Recommendations of Dealing with the Vice
In order for a strategy to be effective in curbing sexual harassment incidences in schools, it must be structured in a form that allows teenagers to learn and teach their peers. The initiative should also be proactive in coming up with solutions and learning material instead of reacting to reported cases of sexual harassment. Sexual harassment happens in public and therefore shapes up the school environment affecting those observing as well as those being harassed and those harassing others. Teachers and other adults need to initiate behavioral changes that demonstrate the responsibility of teenagers as moral individuals. When teenagers become morally aware of their environment, they are in a position to speak up against incidences that they would not want to happen to them, such as sexual harassment. Students need to be taught how to be proactive in intervening when they witness sexual harassment cases. Instead of being spectators too afraid to get involved, teenagers in schools must be empowered to see sexual harassment for what it is; an injustice that is punishable (Roleff, 2001).
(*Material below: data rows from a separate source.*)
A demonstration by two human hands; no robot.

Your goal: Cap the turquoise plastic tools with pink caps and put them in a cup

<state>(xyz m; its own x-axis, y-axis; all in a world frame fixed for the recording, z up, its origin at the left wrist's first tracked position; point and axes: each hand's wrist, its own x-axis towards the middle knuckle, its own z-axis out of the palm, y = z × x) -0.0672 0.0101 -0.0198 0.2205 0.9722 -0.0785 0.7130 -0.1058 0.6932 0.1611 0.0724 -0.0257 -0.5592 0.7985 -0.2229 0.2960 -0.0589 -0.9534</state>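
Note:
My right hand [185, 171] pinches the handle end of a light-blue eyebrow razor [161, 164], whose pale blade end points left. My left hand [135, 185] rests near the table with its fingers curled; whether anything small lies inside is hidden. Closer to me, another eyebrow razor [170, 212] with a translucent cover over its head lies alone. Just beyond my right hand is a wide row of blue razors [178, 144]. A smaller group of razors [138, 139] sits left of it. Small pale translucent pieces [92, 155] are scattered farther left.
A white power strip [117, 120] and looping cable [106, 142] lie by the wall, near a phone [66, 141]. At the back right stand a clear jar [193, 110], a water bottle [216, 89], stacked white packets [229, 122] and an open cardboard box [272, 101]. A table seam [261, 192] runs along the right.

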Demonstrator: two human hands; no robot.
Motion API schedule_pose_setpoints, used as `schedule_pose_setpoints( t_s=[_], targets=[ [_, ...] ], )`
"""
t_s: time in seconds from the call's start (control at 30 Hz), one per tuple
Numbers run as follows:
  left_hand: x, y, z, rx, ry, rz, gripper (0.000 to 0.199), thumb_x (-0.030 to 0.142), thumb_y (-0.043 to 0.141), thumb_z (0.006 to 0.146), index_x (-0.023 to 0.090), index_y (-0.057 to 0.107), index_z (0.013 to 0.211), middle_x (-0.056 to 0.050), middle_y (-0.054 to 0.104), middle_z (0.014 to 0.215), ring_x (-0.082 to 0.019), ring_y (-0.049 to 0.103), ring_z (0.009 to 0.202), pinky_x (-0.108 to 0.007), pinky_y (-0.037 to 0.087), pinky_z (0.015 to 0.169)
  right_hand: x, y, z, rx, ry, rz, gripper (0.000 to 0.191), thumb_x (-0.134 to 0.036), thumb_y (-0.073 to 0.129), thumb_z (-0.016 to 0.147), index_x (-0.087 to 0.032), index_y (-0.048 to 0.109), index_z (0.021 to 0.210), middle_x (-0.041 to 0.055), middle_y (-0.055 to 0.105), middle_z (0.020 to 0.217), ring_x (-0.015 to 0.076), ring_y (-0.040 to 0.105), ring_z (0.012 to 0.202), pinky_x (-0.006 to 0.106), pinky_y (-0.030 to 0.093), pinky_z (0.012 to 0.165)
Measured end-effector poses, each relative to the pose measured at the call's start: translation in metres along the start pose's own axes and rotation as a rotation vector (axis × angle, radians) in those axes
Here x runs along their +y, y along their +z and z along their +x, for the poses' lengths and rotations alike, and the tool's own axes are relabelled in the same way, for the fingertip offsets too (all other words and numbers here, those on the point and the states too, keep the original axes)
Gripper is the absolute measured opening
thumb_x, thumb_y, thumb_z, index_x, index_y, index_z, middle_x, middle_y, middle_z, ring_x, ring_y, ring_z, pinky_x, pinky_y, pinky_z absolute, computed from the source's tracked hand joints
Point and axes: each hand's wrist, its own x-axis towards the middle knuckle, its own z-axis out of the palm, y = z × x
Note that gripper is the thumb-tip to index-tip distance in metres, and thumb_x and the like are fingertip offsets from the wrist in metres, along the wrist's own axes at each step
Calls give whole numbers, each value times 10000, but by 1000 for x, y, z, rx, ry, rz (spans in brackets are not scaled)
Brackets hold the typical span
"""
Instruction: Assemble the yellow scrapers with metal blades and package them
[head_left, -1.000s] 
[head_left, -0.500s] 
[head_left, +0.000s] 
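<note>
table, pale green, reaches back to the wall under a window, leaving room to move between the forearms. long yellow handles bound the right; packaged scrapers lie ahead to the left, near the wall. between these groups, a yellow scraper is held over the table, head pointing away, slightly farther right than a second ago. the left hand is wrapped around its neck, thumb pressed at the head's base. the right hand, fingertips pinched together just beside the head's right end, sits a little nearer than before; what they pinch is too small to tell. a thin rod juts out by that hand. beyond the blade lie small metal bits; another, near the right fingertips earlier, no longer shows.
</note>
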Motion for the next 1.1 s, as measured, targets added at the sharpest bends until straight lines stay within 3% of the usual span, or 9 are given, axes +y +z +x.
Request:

Sexual harassment happens in all schools in the United States, and awareness levels of this vice are rising because of several public lawsuits. Unfortunately, the curricula and school structures of most schools only allow student participation in the school environment and policy as spectators (Stein, 1995). Gruber and Fineran (2008) reinforce the need for safer school environments for all students as an effective strategy to curtail sexual harassment cases. They argue that a limited focus on bullying among boys in schools that leaves out a focus on the victims and perpetrators of sexual violence as a different behavior fails to offer a conclusive solution to the provision of a safe environment for all teenagers in schools U.S. schools. To address effectively sexual harassment, teenagers should be taught sexuality to improve their sexual decision-making ability. Sexuality education offers a holistic approach to sexual information, understanding attitudes attributed to sex, as well as offering a broad examination of sexual issues (Greenberg, Bruess, & Conklin, 2011).
References
Fineran, S., & Bennet, L. (1999). Gender and power issues of peer sexual harassment among teenagers. Journal of Intepersonal Violence, 14(6), 626-641.
Greenberg, J. S., Bruess, C. E., & Conklin, S. C. (2011). Exploring the dimensions of human sexuality. Sadbury: Jones and Barlett Publishers.
Gruber, J. E., & Fineran, S. (2008). Comparing the impact of bullying and sexual harassment victimization on the mental and physical health of adolecents. Sex Roles, 59(1-2), 80-92.
Roleff, T. L. (Ed.). (2001). Teenage sexuality: oppossing viewpoints. San Diego, CA: Greenhaven Press.
Sprecher, S., Harris, G., & Meyers, A. (2008). Perceptions of sources of sex education and target of sex communication: socio demographic and cohort effects. Journal of Sex Research, 45(1), 17-26.
Stein, N. (1995). Sexual harassment in school: the public performance of gendered violence. Harvard Education Review, 65(2), 29-46.